If I had to guess what Duke coach Mike Krzyzewski is doing right now, I'd say he's smiling.
He should be since Kyrie Irving, the nation's second-rated point guard, just committed to the Blue Devils on ESPNU.
Even for a program like Duke that seems to have the market cornered on McDonald's All-Americans, Irving is a huge get.
A lightning-quick, offensively gifted (that's an understatement) point guard, Irving will bring a dimension to Duke's offense that has been missing for years.
College basketball fans suffering from long-term memory loss think of Duke as a team reliant on three-point shooters to make up for its lack of athleticism, but those who have been following the sport for a while remember the days when the Blue Devils could beat any team up and down the floor and frequently score in triple digits.
Irving is the type of player who will have the Blue Devils looking much more like the William Avery and Jason Williams-led teams of the late 90's and early 00's than the slower-paced teams of recent years.
While Irving's commitment spells big things for Duke's not-so-distant future, it also spells the end of Duke's much-publicized recruiting troubles.
For the last several seasons, Duke has brought in a bevy of talented players all the while missing out on several key recruits like Kenny Boynton, Greg Monroe, Patrick Patterson, and Brandan Wright.
Those misses have left the Blue Devils with missing pieces to a championship-caliber team for several years running.
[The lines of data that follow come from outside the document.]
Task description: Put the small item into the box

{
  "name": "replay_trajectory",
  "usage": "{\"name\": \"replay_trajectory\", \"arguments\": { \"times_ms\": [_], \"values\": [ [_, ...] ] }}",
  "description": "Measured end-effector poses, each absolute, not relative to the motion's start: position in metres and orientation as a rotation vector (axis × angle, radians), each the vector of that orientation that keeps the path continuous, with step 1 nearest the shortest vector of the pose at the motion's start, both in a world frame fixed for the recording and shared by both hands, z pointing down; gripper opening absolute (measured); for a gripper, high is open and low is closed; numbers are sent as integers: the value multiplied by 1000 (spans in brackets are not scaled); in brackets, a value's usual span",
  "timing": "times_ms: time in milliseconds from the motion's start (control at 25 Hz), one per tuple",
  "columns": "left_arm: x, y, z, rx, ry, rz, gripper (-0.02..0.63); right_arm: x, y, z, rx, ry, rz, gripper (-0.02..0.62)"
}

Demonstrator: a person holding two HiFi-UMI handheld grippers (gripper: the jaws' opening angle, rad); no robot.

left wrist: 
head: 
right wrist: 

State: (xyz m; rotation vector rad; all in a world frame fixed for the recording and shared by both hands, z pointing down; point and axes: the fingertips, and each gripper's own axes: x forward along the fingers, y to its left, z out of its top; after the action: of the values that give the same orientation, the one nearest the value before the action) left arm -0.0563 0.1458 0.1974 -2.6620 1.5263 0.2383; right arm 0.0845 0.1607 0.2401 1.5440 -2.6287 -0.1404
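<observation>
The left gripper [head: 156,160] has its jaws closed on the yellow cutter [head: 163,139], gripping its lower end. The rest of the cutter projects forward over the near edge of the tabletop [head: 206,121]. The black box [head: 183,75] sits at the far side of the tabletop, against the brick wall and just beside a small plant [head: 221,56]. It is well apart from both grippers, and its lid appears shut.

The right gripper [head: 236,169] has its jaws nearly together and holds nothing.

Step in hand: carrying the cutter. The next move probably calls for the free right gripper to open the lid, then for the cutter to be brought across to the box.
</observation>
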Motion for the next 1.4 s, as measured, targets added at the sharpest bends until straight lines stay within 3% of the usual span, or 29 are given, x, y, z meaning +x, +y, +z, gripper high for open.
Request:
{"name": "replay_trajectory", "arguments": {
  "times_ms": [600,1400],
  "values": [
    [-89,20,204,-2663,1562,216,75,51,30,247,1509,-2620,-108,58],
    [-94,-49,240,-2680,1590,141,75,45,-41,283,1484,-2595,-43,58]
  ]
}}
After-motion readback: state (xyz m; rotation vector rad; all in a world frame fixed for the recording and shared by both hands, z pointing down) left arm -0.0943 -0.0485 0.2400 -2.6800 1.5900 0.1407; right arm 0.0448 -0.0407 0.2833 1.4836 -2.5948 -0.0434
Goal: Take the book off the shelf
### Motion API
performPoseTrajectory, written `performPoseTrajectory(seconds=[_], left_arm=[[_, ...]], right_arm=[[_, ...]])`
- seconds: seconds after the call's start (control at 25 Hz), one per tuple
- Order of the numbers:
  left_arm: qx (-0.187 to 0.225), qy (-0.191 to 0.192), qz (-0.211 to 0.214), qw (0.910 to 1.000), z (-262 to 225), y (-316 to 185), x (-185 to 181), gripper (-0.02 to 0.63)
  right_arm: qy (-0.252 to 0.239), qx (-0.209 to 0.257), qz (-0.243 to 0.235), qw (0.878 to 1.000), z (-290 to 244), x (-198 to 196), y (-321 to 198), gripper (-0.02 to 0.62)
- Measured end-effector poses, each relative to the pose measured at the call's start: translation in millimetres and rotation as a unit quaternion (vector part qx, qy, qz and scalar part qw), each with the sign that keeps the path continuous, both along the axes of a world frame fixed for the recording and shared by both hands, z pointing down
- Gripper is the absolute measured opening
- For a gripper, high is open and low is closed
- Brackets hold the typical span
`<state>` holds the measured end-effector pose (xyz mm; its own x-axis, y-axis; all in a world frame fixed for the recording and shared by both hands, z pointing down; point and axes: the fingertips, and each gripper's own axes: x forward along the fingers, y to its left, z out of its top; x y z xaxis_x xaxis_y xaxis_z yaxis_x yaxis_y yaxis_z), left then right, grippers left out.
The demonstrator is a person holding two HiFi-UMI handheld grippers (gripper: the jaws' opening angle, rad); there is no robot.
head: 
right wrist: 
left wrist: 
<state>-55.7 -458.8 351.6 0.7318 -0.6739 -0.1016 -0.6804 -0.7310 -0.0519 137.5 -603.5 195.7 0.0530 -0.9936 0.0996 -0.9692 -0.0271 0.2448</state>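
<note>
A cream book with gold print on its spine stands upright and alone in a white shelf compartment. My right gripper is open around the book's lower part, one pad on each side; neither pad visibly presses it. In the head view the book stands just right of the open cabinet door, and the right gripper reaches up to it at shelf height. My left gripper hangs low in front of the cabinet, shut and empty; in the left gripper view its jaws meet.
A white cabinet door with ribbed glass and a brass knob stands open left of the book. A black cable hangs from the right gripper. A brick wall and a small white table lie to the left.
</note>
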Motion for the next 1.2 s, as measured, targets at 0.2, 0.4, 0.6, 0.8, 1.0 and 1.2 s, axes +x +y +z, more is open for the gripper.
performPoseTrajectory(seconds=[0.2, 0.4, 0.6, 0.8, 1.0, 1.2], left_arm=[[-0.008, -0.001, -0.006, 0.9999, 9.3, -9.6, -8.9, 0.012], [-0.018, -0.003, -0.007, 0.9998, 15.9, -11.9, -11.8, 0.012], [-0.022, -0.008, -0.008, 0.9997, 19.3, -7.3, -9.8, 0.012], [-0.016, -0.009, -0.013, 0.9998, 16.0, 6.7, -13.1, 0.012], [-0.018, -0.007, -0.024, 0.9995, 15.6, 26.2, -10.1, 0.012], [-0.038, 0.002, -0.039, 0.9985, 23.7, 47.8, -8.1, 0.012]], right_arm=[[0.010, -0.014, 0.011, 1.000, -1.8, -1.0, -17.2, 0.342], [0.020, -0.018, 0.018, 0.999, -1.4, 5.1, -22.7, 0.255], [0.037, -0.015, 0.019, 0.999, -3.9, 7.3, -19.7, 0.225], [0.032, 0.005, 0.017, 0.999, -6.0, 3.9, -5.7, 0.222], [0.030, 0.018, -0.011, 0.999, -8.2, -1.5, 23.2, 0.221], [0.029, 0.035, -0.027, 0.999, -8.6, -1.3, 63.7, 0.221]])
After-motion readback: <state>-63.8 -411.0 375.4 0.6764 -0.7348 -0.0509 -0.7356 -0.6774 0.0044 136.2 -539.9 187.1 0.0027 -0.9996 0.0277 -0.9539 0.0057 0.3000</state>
Perhaps more importantly, those misses have given the Blue Devils the stigma of a team that can't land the top-tier talent that used to fill its roster.
Irving's commitment changes that stigma, and it could lead to a recruiting domino effect that puts Duke back on top of college basketball.
Right now, the Blue Devils are (by all accounts) in the top of the running to land two more top-10 ranked recruits in Harrison Barnes and Austin Rivers, both of whom have close relationships with Irving.
Simply put, Irving is the best point guard Duke has had in almost a decade.
He gives Duke a piece of the recruiting puzzle they haven't had for a long time—an elite point guard who will make the players around him look (and play) better, taking pressure off the wings to penetrate and collapsing defenses to provide easy baskets (and improved stats) for the big men in the paint.
The truth of the matter is that elite players want to play with elite point guards, and Irving is as elite as they get.
Whether or not his relationships with Barnes and Rivers lead to more Duke commitments remains to be seen.
Regardless, Kyrie Irving just put the Blue Devils one step closer to returning as college basketball's national champion favorites.